USING MALT

Malting involves sprouting grain for a few days under slightly heated conditions. The malt used for bread is usually made from the same grains utilized in the malt for beer or whiskey: barley and rye. In bread making, malt is used to accelerate the action of enzymes on the dough. Without getting too deep into the chemistry of this, the malt powder used in bread making contains the enzyme diastase so it is called diastatic. During the malting process, the diastase enzyme converts starch in the sprouted grain to produce maltose, a sugar. This explains why bread made with the malted grain flour has sweet undertones even when no additional sweetener is added.
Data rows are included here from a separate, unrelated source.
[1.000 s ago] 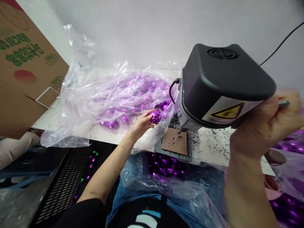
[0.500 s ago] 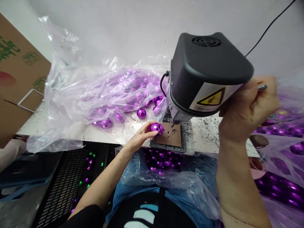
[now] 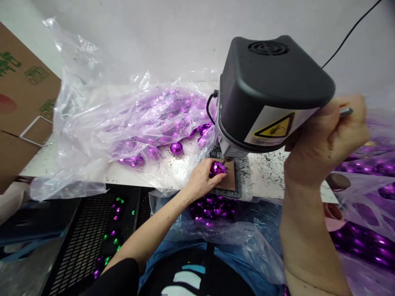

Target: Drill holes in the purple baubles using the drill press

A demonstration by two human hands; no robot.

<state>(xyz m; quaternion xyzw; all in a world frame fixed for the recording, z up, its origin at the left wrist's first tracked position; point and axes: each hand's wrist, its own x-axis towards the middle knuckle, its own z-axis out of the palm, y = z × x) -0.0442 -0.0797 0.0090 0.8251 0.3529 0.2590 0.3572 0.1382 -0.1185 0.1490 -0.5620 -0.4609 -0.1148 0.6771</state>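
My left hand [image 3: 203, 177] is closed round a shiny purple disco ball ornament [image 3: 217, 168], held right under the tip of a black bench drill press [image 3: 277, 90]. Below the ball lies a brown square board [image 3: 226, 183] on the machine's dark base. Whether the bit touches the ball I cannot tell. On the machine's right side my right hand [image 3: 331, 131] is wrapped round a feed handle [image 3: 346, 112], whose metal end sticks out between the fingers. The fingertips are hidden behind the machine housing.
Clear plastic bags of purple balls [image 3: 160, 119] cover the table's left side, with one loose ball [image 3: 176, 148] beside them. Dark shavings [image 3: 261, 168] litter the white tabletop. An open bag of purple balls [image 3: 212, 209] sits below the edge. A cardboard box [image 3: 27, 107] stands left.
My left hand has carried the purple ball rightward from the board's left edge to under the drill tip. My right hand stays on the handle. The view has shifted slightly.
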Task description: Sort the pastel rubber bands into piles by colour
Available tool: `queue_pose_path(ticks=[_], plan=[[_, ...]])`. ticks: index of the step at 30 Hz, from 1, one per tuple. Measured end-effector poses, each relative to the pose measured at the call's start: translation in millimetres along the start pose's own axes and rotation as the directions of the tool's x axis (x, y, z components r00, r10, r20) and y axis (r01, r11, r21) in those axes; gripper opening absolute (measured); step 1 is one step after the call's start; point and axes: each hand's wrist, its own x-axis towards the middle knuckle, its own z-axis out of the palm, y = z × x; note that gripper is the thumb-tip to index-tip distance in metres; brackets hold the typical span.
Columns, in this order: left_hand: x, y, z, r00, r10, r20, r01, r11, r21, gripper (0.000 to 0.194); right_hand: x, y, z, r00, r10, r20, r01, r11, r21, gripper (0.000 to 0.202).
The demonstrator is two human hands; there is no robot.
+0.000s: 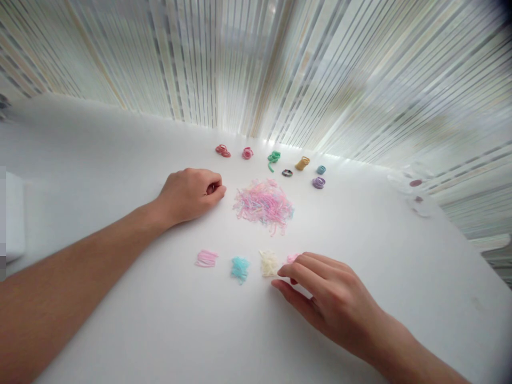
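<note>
one pastel pile (264, 202), between both hands (192, 194)

White table (140, 330): pastel pile (264, 204) mid-table; pink bunch (206, 258), blue bunch (240, 269), yellow bunch (268, 263) and second pink bunch (292, 258) nearer; coloured coils (303, 164) beyond

At five o'clock, the right hand (330, 296) partly hides a pink pile (293, 257); at nine, the left hand (190, 194) conceals its palm and a white object (15, 216) is cropped. Clear items (416, 182) at three look blurred.
</note>
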Motion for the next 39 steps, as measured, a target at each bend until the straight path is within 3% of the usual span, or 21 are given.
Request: queue_pose_path(ticks=[20,32,39], plan=[[0.9,0.6,0.3,1.0,-0.01,0.006,0.01,1.0,0.014,0.03,-0.2,-0.6,-6.2,0.998,-0.031,-0.054,0.031,0.999,0.016,0.011],[-0.8,-5.6,1.6,1.0,-0.007,0.008,0.007,0.999,-0.045,0.031,7.7,-1.4,-7.2,0.969,-0.049,-0.244,0.069,0.995,0.074,0.017],[-0.5,-6.0,0.4,1.0,-0.003,0.022,0.003,0.999,-0.038,0.033,10.1,7.2,-8.9,0.939,0.017,-0.344,0.03,0.991,0.131,0.015]])
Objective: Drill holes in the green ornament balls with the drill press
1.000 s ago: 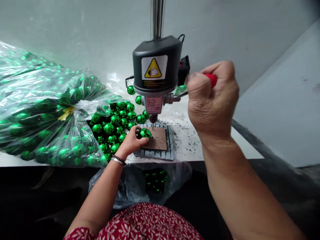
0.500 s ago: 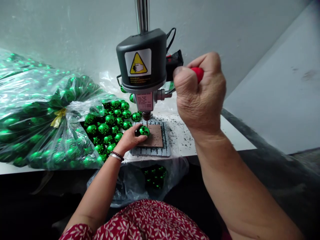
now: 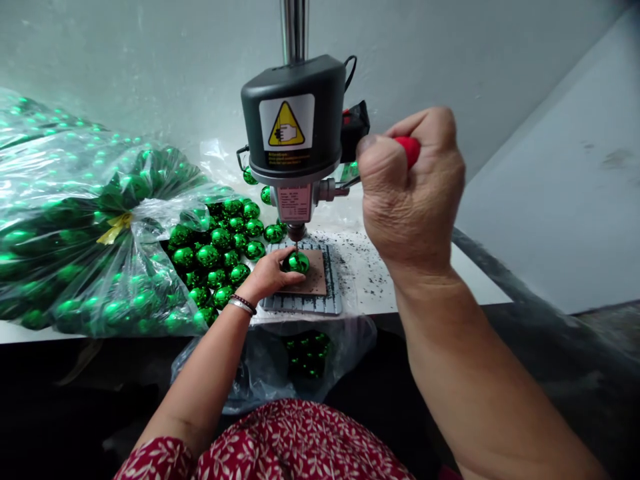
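My left hand [image 3: 267,275] grips a shiny green ball [image 3: 299,263] between thumb and fingers, over a brown board [image 3: 316,283] on the slotted grey base plate [image 3: 300,305]. Directly above the ball is the thin bit [image 3: 297,246] of a drill press [image 3: 293,123]; its tip is at the top of the ball, and whether it has gone in cannot be made out. My right hand [image 3: 413,187] is closed around the red-tipped handle [image 3: 409,151] at the right of the drill head.
Many loose green balls [image 3: 221,238] lie left of the base plate, beside a large clear bag [image 3: 100,293] of them tied with yellow. Dark shavings [image 3: 367,267] litter the white table [image 3: 470,273]. Below the front edge hangs another plastic bag [image 3: 260,363] with green balls.
My left hand has moved a little to the right with the ball, bringing it under the bit. My right hand still holds the handle; the drill head appears slightly further right in view.
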`<act>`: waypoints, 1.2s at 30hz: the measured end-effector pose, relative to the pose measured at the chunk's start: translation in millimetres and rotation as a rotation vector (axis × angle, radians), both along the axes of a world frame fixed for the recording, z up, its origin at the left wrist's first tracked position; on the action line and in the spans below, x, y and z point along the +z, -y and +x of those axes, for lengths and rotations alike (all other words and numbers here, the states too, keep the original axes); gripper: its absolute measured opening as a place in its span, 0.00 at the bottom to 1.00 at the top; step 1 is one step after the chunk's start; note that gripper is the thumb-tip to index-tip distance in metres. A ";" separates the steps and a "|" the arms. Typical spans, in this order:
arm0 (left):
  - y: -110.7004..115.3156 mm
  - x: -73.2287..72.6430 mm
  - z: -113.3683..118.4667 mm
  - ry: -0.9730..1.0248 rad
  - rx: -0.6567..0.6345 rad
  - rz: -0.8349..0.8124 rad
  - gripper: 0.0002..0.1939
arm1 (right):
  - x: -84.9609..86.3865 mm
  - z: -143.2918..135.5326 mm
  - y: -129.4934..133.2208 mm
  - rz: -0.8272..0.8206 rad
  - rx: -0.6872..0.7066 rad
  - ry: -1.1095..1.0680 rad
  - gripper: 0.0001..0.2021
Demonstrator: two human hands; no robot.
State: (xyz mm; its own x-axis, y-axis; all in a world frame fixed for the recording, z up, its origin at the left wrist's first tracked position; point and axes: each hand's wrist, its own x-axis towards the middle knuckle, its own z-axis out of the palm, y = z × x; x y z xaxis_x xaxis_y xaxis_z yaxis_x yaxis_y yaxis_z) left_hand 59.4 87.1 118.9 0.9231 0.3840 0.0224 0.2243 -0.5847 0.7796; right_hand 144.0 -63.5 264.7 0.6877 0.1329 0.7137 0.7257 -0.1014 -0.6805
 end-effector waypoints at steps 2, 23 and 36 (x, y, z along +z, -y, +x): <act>-0.2 -3.2 0.9 -0.002 0.012 -0.065 0.36 | -0.8 -0.8 0.3 -0.014 -0.008 0.011 0.09; -0.6 -13.5 0.8 0.046 0.038 -0.130 0.35 | -28.9 -13.4 10.7 -0.027 -0.131 0.144 0.09; -0.7 -18.5 0.9 0.054 0.051 -0.095 0.33 | -43.2 -18.0 6.0 -0.004 -0.244 0.167 0.09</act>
State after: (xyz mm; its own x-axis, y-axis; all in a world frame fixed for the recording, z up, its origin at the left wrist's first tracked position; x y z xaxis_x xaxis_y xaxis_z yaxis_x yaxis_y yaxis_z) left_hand 60.3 87.8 100.4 0.9007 0.4332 0.0328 0.2084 -0.4969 0.8424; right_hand 126.0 -69.5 221.5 0.5731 -0.0189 0.8193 0.7814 -0.2887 -0.5533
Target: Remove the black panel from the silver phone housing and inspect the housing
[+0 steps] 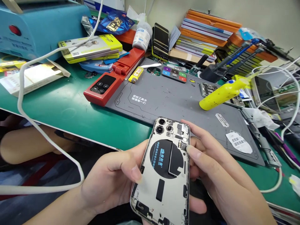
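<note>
A smartphone (150, 195) without its back cover is tilted up in front of me, just off the table's near edge. Its camera lenses sit at the upper left, and a black round area with blue print fills the middle. My left hand (117, 175) grips the left side, thumb on the edge and fingers underneath. Along the right side my right hand (217, 168) is closed on the phone too, its thumb beside a small connector near the lenses. The fingers behind the phone are partly hidden.
A grey work mat (164, 100) covers much of the green table (70, 109). On or beside it are a red folding device (100, 89), a yellow bottle (220, 95), an opened phone (208, 89) and a razor blade (222, 120). A white cable (50, 131) loops across the left.
</note>
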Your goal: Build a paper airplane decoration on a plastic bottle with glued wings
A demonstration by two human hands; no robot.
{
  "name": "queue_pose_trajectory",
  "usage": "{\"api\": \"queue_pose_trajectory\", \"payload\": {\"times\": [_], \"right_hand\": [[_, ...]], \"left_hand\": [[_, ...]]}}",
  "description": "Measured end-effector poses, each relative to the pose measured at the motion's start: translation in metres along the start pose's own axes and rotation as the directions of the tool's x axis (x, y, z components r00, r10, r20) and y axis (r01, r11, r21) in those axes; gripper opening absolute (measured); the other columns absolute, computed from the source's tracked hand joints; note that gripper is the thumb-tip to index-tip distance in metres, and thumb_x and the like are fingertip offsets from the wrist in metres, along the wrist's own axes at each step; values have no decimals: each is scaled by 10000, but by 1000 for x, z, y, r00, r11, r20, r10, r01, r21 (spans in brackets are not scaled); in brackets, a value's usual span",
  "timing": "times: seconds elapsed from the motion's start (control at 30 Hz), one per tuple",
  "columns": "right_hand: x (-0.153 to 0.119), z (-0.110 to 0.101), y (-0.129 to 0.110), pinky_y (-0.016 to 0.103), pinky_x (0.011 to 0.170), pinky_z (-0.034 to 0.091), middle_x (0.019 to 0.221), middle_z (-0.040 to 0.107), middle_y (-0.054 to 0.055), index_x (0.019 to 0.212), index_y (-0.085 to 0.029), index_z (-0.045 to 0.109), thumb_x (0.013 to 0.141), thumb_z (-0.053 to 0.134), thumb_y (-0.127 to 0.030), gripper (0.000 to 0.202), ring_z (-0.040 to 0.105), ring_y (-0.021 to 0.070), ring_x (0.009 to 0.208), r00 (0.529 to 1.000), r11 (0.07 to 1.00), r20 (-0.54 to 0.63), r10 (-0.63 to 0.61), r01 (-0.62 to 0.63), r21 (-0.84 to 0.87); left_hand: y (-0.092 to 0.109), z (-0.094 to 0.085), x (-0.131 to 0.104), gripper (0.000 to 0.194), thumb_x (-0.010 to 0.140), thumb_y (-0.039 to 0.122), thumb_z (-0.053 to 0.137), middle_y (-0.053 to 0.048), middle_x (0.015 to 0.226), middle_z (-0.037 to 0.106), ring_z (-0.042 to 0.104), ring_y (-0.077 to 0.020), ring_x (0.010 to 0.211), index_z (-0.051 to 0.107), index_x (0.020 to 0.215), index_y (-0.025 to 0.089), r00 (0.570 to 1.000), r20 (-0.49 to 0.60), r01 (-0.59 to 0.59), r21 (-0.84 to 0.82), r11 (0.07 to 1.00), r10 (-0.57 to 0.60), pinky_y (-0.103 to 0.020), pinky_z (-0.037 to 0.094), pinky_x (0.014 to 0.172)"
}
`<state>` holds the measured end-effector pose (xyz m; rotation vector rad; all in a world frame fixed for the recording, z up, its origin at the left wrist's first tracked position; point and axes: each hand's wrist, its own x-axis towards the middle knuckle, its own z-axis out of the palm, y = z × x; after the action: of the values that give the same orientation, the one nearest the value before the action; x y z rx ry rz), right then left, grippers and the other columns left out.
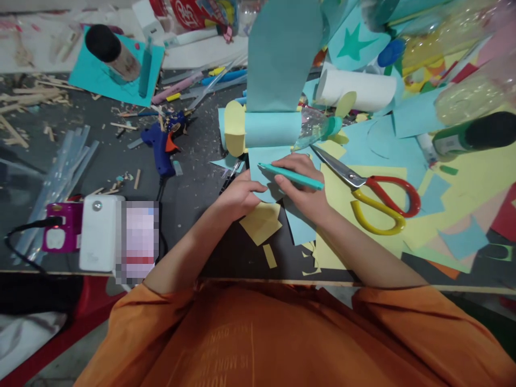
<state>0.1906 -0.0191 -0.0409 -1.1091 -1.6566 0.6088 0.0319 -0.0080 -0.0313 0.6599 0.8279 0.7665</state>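
Observation:
A plastic bottle wrapped in light blue paper (274,129) lies in front of me, with a long rounded teal paper wing (284,59) pointing away. From its near side a light blue paper flap (262,156) reaches toward me. My left hand (244,194) grips this flap at its lower left edge, thumb on top. In my right hand (304,185) is a teal marker (296,177), its tip over the flap close to the left edge. Yellow paper ovals (234,128) are attached at both ends of the bottle. Scissors (363,185) lie open right of my right hand.
A blue glue gun (159,142) and a white power adapter (100,231) lie at left, beside clear glue sticks (60,183). Coloured paper sheets (342,236) cover the right. A dark-capped bottle (116,54), a white roll (357,90) and plastic bottles (467,102) stand or lie farther out.

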Motion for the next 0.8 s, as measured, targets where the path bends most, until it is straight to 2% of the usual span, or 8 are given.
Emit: {"api": "queue_pose_trajectory", "payload": {"times": [0.33,0.5,0.63,0.8], "right_hand": [[0,0,-1,461,867,543,902,739,34,949,-311,673,926,589,-462,174,671,234,929,1000,1000,13,23,-23,-4],[0,-1,0,474,866,537,876,719,33,924,-295,664,919,596,-428,150,662,238,910,999,1000,-32,26,-27,-13],[-1,0,2,476,858,542,870,706,27,910,-289,659,911,609,-405,126,662,237,913,998,1000,-55,9,-11,-23],[-1,2,2,483,873,547,876,703,30,933,-307,677,915,623,-390,101,673,242,928,998,999,-44,-37,36,-26]], "left_hand": [[-1,1,0,402,589,178,669,-58,1190,739,546,-320,1339,703,988,208,1000,-4,-11,-22,1000,11,-459,430,1138],[0,2,1,462,585,192,676,-72,1195,740,571,-338,1303,704,1046,183,1000,-14,-25,20,999,25,-472,438,1129],[-1,-2,2,535,600,214,676,-90,1220,730,580,-353,1284,685,1133,164,999,24,-30,61,998,28,-486,456,1108],[-7,-11,5,472,639,243,676,-108,1237,714,554,-361,1320,692,1105,167,996,44,-85,164,983,79,-513,399,1161]]}}
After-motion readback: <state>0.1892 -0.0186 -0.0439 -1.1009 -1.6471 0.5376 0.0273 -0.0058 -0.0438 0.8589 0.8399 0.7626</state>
In eastern European countries, rye has long been an important base for malt, often in the form of a syrup, which is used as a sweetener. It was especially useful in the shtetls and peasant villages of my ancestors, where cane sugar and even beet sugar might have been too costly and rye malt syrup did the job just fine.

HOW TO TASTE BREAD

Tasting bread and assessing its flavor is different than with most other foods. With a steak, a scoop of ice cream, or a ripe peach, the process is usually the same: You take a bite, your teeth come together as you begin to chew, aromas drift into your nose, and only then do you decide, This is how this thing tastes. You do this naturally, without even thinking about it. It’s a bit of a different story with bread, which has a long finish, as wine enthusiasts might say. When you take a bite of bread, the flavor changes, deepens, and broadens as you chew, and you get echoes of flavor as you swallow.

Even though bread is made very simply from just a few ingredients, the flavor of a well-made loaf is as elegant as a dish at a great restaurant. And as with the best wine or cheese, there is enormous subtlety and nuance depending on how these few ingredients are prepared. The difference between right and almost-right preparation is crucial.

Just as Cabernet grapes will express themselves differently in a Bordeaux wine than in a Napa Valley Cabernet Sauvignon, a sourdough rye will also express itself differently in Birmingham than in Brooklyn. Much depends on the origin and quality of the grain. Then, when making dough, external factors such as humidity, altitude, temperature, and mineral content of the water affect the outcome. The makeup of the local wild yeast population comes into play as well, especially with sourdoughs.

Make a bread in two different places and you will have two different outcomes. I once did an experiment when I was working in Las Vegas in which I fermented two identical batches of dough in two different environments. I stored one in a cold room that was devoted entirely to bread dough. I placed the other in the garde-manger, where fruits and vegetables are stored. After leaving them for a day, I tested the doughs for flavor and aroma. The bread from my fermenting room tasted as I expected it to. The flavors were pure and strong. The loaf from the fruit and vegetable storeroom and compared it with the bread that had been stored as usual, it smelled a bit like a very jumbled fruit salad—confusing and not very bread-like. Moral of the story: Much depends on where you make your dough.